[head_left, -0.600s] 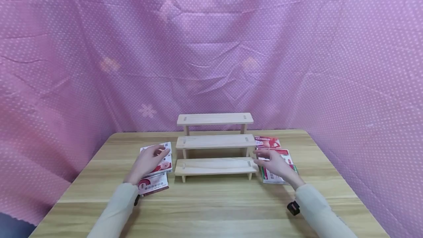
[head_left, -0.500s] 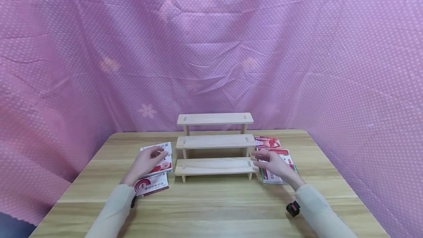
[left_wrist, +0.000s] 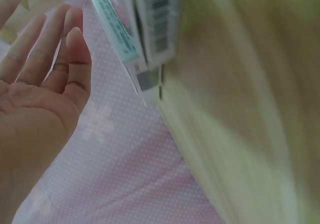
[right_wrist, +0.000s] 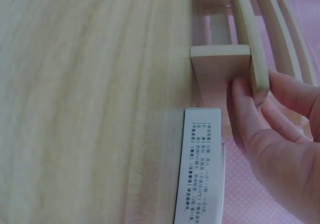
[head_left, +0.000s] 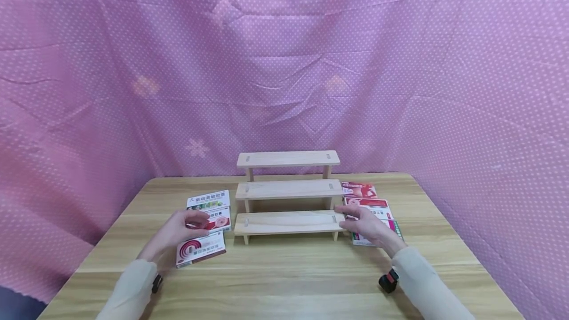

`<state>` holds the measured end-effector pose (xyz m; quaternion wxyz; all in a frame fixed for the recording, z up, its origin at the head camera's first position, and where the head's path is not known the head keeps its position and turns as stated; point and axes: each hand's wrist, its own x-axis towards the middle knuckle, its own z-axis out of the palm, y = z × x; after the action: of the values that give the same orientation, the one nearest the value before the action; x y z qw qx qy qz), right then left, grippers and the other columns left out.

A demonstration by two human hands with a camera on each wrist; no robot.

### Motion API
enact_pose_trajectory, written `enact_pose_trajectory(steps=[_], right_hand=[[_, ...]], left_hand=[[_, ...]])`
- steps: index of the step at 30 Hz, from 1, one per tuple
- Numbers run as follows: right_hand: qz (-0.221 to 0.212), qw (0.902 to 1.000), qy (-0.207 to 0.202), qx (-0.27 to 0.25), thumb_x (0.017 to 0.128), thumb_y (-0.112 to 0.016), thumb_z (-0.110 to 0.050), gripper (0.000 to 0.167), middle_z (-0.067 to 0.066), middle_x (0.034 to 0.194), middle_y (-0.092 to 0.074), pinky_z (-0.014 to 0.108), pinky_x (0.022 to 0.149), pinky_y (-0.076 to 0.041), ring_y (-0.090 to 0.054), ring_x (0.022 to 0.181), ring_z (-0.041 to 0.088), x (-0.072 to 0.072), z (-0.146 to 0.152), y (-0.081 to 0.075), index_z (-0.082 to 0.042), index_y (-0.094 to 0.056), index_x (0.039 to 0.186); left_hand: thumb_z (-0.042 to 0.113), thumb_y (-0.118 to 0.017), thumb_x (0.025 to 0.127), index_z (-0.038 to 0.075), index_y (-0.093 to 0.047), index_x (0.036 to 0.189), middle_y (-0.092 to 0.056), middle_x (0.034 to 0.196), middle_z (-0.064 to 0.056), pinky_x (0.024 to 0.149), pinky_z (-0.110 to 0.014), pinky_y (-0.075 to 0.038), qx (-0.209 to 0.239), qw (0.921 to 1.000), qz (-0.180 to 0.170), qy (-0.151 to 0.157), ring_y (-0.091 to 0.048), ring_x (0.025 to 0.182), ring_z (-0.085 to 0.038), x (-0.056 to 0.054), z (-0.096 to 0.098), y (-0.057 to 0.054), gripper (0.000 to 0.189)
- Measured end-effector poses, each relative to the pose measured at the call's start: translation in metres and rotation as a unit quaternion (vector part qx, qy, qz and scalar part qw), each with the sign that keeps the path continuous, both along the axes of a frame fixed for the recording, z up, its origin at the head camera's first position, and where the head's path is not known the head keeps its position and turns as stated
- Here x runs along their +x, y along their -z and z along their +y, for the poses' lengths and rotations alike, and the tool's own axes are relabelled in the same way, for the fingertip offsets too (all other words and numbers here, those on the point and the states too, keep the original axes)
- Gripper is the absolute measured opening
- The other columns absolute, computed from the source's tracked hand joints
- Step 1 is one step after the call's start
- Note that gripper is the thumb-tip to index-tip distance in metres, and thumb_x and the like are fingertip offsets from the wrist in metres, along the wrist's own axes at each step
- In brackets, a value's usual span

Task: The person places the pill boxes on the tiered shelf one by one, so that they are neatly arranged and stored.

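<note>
A three-tier wooden stand [head_left: 284,223] sits in the middle of the table. My right hand [head_left: 371,226] pinches the right end of its lowest board [right_wrist: 257,79], thumb on one face and fingers on the other. Over the left-hand group of medicine boxes [head_left: 202,249], my left hand [head_left: 175,233] hovers with loosely bent fingers and holds nothing. In the left wrist view, that hand's fingers [left_wrist: 55,59] are apart from a white box [left_wrist: 160,24] with a barcode. Beneath and behind my right hand lie more medicine boxes [head_left: 378,209], one white box [right_wrist: 200,164] standing out beside the stand.
The light wooden table [head_left: 284,280] ends in front of a pink dotted curtain [head_left: 284,73], which also hangs along both sides. A red box [head_left: 360,190] lies at the back right, close to the stand's middle tier.
My left hand has drawn back toward me and to the left, uncovering more of the boxes there. The right hand has shifted slightly left, at the lowest board's end.
</note>
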<state>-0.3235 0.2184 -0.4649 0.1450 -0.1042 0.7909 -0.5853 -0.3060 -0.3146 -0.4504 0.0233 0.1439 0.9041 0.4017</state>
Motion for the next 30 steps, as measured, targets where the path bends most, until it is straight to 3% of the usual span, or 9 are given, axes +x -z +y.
enact_pose_trajectory(steps=[3, 9, 21, 30], right_hand=[[-0.018, 0.9998, 0.005, -0.010, 0.092, -0.064, -0.007, 0.053, 0.022, 0.158, -0.024, 0.038, 0.099, -0.053, -0.051, 0.126, 0.033, -0.002, 0.000, 0.001, -0.004, -0.049, 0.142], [-0.049, 0.9984, 0.006, -0.027, 0.092, -0.064, -0.005, 0.055, 0.022, 0.158, -0.022, 0.038, 0.096, -0.055, -0.061, 0.109, 0.021, -0.003, 0.000, 0.000, -0.007, -0.047, 0.144], [-0.090, 0.9935, -0.005, -0.070, 0.094, -0.062, -0.007, 0.058, 0.021, 0.158, -0.027, 0.037, 0.100, -0.054, -0.057, 0.118, 0.021, -0.004, 0.000, 0.001, -0.009, -0.041, 0.149], [-0.094, 0.9928, -0.006, -0.073, 0.094, -0.062, -0.007, 0.060, 0.022, 0.158, -0.026, 0.035, 0.098, -0.055, -0.058, 0.118, 0.021, -0.005, 0.000, 0.001, -0.007, -0.039, 0.149]], left_hand=[[0.022, -0.080, 0.080, 0.001, -0.067, 0.119, -0.071, 0.109, -0.012, 0.080, -0.018, -0.052, -0.006, 0.9998, -0.018, -0.002, -0.065, 0.100, -0.023, 0.006, -0.005, 0.000, 0.046], [0.022, -0.081, 0.079, 0.002, -0.069, 0.115, -0.071, 0.111, -0.013, 0.082, -0.022, -0.054, -0.029, 0.9989, -0.015, 0.033, -0.065, 0.101, -0.025, 0.016, -0.012, 0.002, 0.043], [0.021, -0.083, 0.074, 0.007, -0.069, 0.116, -0.064, 0.097, -0.007, 0.065, -0.021, -0.046, -0.070, 0.9961, -0.033, 0.044, -0.055, 0.082, -0.016, 0.029, -0.021, 0.007, 0.046], [0.026, -0.088, 0.064, 0.010, -0.067, 0.117, -0.062, 0.093, -0.005, 0.065, -0.019, -0.046, -0.094, 0.9940, -0.017, 0.054, -0.055, 0.080, -0.014, 0.034, -0.024, 0.009, 0.059]])
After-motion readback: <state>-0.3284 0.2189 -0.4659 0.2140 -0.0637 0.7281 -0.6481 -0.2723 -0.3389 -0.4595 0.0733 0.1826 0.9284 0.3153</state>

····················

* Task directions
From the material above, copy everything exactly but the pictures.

* Task output
[head_left, -0.600s] 
[head_left, -0.500s] 
[left_wrist, +0.000s] 
[right_wrist, +0.000s] 
[head_left, +0.000s] 

`<state>` holds the measured end-effector pose (xyz m; quaternion wxyz; all in a frame fixed for the recording, z up, its origin at the head camera's first position, and where the head's path is not known the head keeps its position and turns as stated; point and axes: each hand's wrist, its own x-axis towards the middle knuckle, its own z-axis out of the palm, y = z × x; after the action: of the values that give the same orientation, the one nearest the value before the action; x y z qw qx qy qz), right then left, grippers and the other columns left out.

A demonstration by two human hands with a camera on each wrist; no robot.

### Motion API
enact_pose_trajectory, written `enact_pose_trajectory(steps=[_], right_hand=[[_, ...]], left_hand=[[_, ...]])`
- steps: index of the step at 30 Hz, from 1, one per tuple
- Numbers run as follows: right_hand: qz (-0.221 to 0.212), qw (0.902 to 1.000), qy (-0.207 to 0.202), qx (-0.27 to 0.25), thumb_x (0.017 to 0.128), thumb_y (-0.112 to 0.016), thumb_z (-0.110 to 0.050), gripper (0.000 to 0.167), middle_z (-0.067 to 0.066), middle_x (0.034 to 0.194), middle_y (-0.092 to 0.074), pinky_z (-0.014 to 0.108), pinky_x (0.022 to 0.149), pinky_y (-0.076 to 0.041), ring_y (-0.090 to 0.054), ring_x (0.022 to 0.181), ring_z (-0.041 to 0.088), x (-0.072 to 0.072), z (-0.146 to 0.152), y (-0.081 to 0.075), index_z (-0.082 to 0.042), index_y (-0.094 to 0.056), index_x (0.039 to 0.186); left_hand: thumb_z (-0.042 to 0.113), thumb_y (-0.118 to 0.017), thumb_x (0.025 to 0.127), index_z (-0.038 to 0.075), index_y (-0.093 to 0.047), index_x (0.036 to 0.189), middle_y (-0.092 to 0.056), middle_x (0.034 to 0.196), middle_z (-0.064 to 0.056), pinky_x (0.024 to 0.149), pinky_z (-0.110 to 0.014), pinky_y (-0.075 to 0.038), qx (-0.209 to 0.239), qw (0.921 to 1.000), qz (-0.180 to 0.170), qy (-0.151 to 0.157), ring_y (-0.091 to 0.048), ring_x (0.025 to 0.182), ring_z (-0.085 to 0.038), x (-0.056 to 0.054), z (-0.096 to 0.098), y (-0.057 to 0.054), gripper (0.000 to 0.189)
- Measured end-effector poses, each relative to the pose measured at the call's start: translation in metres and rotation as a unit quaternion (vector part qx, qy, qz and scalar part qw), each with the sign that keeps the path continuous, both along the axes of a frame fixed for the recording, z up, its origin at the head camera's first position, and where the head's path is not known the head keeps its position and turns as stated
- Here x runs along their +x, y along their -z and z along their +y, for the poses' lengths and rotations alike, and the tool's own axes are relabelled in the same way, for the fingertip offsets too (all other words and numbers here, those on the point and the states too, keep the original axes)
- Gripper is the absolute measured opening
- The other columns absolute, computed from the source's tracked hand joints
- Step 1 is one step after the call's start
- Note that gripper is the thumb-tip to index-tip distance in metres, and thumb_x and the like are fingertip offsets from the wrist in metres, along the wrist's own axes at each step
- In brackets, a value's usual span

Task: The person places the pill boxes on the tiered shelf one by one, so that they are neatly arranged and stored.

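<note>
A three-tier wooden stand [head_left: 284,223] sits in the middle of the table. My right hand [head_left: 371,226] pinches the right end of its lowest board [right_wrist: 257,79], thumb on one face and fingers on the other. Over the left-hand group of medicine boxes [head_left: 202,249], my left hand [head_left: 175,233] hovers with loosely bent fingers and holds nothing. In the left wrist view, that hand's fingers [left_wrist: 55,59] are apart from a white box [left_wrist: 160,24] with a barcode. Beneath and behind my right hand lie more medicine boxes [head_left: 378,209], one white box [right_wrist: 200,164] standing out beside the stand.
The light wooden table [head_left: 284,280] ends in front of a pink dotted curtain [head_left: 284,73], which also hangs along both sides. A red box [head_left: 360,190] lies at the back right, close to the stand's middle tier.
My left hand has drawn back toward me and to the left, uncovering more of the boxes there. The right hand has shifted slightly left, at the lowest board's end.
</note>
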<state>-0.3235 0.2184 -0.4649 0.1450 -0.1042 0.7909 -0.5853 -0.3060 -0.3146 -0.4504 0.0233 0.1439 0.9041 0.4017</state>
Motion for the next 30 steps, as measured, targets where the path bends most, until it is straight to 3% of the usual span, or 9 are given, axes +x -z +y.
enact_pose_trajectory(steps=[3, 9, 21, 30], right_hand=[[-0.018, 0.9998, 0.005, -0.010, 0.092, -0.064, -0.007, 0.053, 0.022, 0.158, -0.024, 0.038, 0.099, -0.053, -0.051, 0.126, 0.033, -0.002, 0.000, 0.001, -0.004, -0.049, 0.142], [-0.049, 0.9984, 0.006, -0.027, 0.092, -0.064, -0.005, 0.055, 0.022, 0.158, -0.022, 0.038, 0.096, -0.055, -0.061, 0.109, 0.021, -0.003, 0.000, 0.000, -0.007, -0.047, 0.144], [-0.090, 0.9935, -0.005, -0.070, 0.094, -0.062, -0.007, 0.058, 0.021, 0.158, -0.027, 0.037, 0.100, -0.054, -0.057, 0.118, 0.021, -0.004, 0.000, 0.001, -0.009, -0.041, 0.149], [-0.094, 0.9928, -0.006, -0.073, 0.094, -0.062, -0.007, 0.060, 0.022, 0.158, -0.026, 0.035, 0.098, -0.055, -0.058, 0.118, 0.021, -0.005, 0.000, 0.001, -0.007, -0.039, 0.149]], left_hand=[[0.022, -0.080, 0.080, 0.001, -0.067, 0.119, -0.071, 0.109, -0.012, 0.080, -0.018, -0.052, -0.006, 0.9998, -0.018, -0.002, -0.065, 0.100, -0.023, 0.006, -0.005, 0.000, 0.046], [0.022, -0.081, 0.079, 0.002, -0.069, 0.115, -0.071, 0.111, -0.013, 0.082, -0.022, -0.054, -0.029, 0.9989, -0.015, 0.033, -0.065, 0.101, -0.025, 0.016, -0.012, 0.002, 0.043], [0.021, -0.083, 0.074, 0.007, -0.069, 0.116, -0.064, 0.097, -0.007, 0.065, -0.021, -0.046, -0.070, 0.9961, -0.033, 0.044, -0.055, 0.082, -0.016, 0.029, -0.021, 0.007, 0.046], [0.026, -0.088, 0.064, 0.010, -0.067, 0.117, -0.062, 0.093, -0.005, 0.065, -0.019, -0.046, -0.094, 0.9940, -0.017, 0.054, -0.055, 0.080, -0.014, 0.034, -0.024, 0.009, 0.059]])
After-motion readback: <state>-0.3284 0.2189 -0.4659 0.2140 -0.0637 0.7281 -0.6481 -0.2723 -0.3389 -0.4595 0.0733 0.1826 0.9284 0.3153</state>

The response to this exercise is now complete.